While her community remains unoccupied, Dr Nayshtetik along with those around her has already had to seek shelter in the village’s bunker. With Russian forces thought to be just 50km away from her location at the time of speaking to The Doctor in early March, Dr Nayshtetik explains how her husband had already been mobilised as part of a Territorial Defence unit in readiness for any possible attack.

‘We are very close to each other, closer than in 2014. The whole world is Ukraine right now,’ says Dr Nayshtetik. ‘I think we are very strong right now, psychologically very strong, and we are willing to defend our Ukraine and we believe in our victory.’

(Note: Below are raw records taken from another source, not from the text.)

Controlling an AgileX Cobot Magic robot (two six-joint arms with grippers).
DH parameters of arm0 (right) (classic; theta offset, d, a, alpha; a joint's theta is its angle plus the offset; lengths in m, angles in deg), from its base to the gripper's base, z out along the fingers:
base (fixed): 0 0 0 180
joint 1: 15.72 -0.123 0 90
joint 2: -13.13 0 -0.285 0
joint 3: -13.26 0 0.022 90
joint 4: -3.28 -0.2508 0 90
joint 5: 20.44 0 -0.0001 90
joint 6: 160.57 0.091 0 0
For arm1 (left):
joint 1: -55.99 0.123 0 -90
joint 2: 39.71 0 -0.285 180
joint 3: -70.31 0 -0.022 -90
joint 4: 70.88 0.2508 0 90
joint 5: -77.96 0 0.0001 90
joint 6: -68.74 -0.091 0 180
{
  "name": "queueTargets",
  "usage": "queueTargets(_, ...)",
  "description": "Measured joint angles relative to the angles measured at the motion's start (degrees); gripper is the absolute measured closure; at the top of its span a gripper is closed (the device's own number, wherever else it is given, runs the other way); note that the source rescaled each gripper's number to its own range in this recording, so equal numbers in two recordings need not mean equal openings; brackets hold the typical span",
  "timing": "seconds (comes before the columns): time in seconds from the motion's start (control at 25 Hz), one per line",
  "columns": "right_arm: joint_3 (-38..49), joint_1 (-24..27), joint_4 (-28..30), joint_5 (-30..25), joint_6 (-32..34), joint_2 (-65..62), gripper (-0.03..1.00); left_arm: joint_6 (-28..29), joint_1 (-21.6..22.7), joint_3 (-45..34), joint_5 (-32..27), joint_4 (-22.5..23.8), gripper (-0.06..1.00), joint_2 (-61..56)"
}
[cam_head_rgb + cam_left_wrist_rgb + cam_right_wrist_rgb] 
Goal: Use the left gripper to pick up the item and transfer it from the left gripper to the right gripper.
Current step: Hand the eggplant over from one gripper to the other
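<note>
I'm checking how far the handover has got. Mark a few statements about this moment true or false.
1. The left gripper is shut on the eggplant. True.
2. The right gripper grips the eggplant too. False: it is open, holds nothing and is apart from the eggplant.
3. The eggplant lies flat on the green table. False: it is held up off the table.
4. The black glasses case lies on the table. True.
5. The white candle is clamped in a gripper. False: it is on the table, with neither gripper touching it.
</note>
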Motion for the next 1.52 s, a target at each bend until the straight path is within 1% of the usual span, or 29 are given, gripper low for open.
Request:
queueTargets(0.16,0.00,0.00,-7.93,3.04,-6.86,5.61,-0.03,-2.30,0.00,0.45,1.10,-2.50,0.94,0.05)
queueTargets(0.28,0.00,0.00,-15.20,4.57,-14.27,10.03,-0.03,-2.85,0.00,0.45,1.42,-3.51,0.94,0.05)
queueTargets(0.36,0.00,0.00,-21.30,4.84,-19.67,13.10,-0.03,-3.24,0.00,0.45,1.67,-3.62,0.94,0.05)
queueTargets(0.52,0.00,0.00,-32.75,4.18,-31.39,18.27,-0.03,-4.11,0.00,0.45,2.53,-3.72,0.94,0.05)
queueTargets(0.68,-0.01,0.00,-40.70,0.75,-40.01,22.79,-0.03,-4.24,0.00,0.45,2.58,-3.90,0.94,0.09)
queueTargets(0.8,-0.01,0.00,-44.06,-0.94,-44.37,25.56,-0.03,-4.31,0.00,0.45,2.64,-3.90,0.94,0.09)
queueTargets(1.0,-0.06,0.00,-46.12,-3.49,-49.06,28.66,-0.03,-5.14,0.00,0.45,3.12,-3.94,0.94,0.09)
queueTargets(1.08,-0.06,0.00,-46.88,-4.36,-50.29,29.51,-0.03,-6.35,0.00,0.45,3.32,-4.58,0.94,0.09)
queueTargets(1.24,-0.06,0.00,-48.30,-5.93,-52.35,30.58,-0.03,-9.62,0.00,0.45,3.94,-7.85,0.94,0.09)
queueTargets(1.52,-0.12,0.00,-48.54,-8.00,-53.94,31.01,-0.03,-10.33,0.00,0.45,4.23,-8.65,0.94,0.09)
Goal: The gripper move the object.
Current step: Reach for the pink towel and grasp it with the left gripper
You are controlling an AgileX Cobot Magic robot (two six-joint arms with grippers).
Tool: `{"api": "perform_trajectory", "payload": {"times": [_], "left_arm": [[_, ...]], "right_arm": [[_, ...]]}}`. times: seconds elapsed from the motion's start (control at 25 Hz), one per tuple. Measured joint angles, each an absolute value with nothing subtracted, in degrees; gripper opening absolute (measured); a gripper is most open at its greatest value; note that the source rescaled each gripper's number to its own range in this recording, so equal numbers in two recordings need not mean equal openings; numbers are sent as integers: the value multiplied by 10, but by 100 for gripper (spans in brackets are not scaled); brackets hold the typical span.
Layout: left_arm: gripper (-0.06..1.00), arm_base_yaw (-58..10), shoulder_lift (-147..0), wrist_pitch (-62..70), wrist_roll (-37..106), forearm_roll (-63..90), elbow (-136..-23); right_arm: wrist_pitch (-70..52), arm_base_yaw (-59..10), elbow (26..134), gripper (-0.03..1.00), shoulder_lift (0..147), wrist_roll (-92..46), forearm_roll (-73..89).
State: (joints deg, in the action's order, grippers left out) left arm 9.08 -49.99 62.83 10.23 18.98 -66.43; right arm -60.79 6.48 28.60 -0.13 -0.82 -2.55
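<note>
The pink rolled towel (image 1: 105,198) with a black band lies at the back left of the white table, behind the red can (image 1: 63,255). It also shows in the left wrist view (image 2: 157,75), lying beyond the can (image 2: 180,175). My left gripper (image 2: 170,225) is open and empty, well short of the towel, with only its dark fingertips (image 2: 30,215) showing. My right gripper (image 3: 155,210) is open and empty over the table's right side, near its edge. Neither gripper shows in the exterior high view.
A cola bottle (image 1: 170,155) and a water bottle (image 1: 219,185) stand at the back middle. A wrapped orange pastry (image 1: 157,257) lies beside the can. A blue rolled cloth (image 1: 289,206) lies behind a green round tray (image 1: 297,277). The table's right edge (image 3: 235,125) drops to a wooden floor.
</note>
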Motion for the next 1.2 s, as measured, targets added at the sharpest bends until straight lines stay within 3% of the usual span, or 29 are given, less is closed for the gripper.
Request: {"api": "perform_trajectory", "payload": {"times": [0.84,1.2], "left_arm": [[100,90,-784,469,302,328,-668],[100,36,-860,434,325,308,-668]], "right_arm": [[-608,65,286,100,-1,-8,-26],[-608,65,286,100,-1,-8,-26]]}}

In light of the unfolding humanitarian crisis in Ukraine, the BMA has committed £25,000 through its BMA Giving appeal, with funds to support the work of the British Red Cross and Ukraine Crisis Appeal. The association has also pledged to provide free and confidential support to anyone affected by the events in Ukraine through its 24/7 counselling and peer support services.

Pledge of solidarity

david wrigley WRIGLEY: Medical neutrality must be respected

BMA deputy council chair David Wrigley says the association stands in solidarity with the Ukrainian medical profession and people.

‘It is heart-breaking and difficult to comprehend the harrowing situation unfolding in Ukraine, with reports of Russian Government hostility towards both Ukrainian military and civilians.

‘The principle of medical neutrality is fundamental to international humanitarian law and must be respected. The BMA is calling on the Russian Government to acknowledge the role that doctors and the wider health service plays within Ukraine, and to stand by the moral obligation to ensure that the medical workforce can freely continue to care for patients, and save lives, without threat of violence or interruption.

‘We express explicit solidarity with the people of Ukraine and appeal for an end to the invasion and attacks. As we closely monitor the situation, we would also urge the UK Government to offer necessary humanitarian aid and support to those fleeing the conflict.’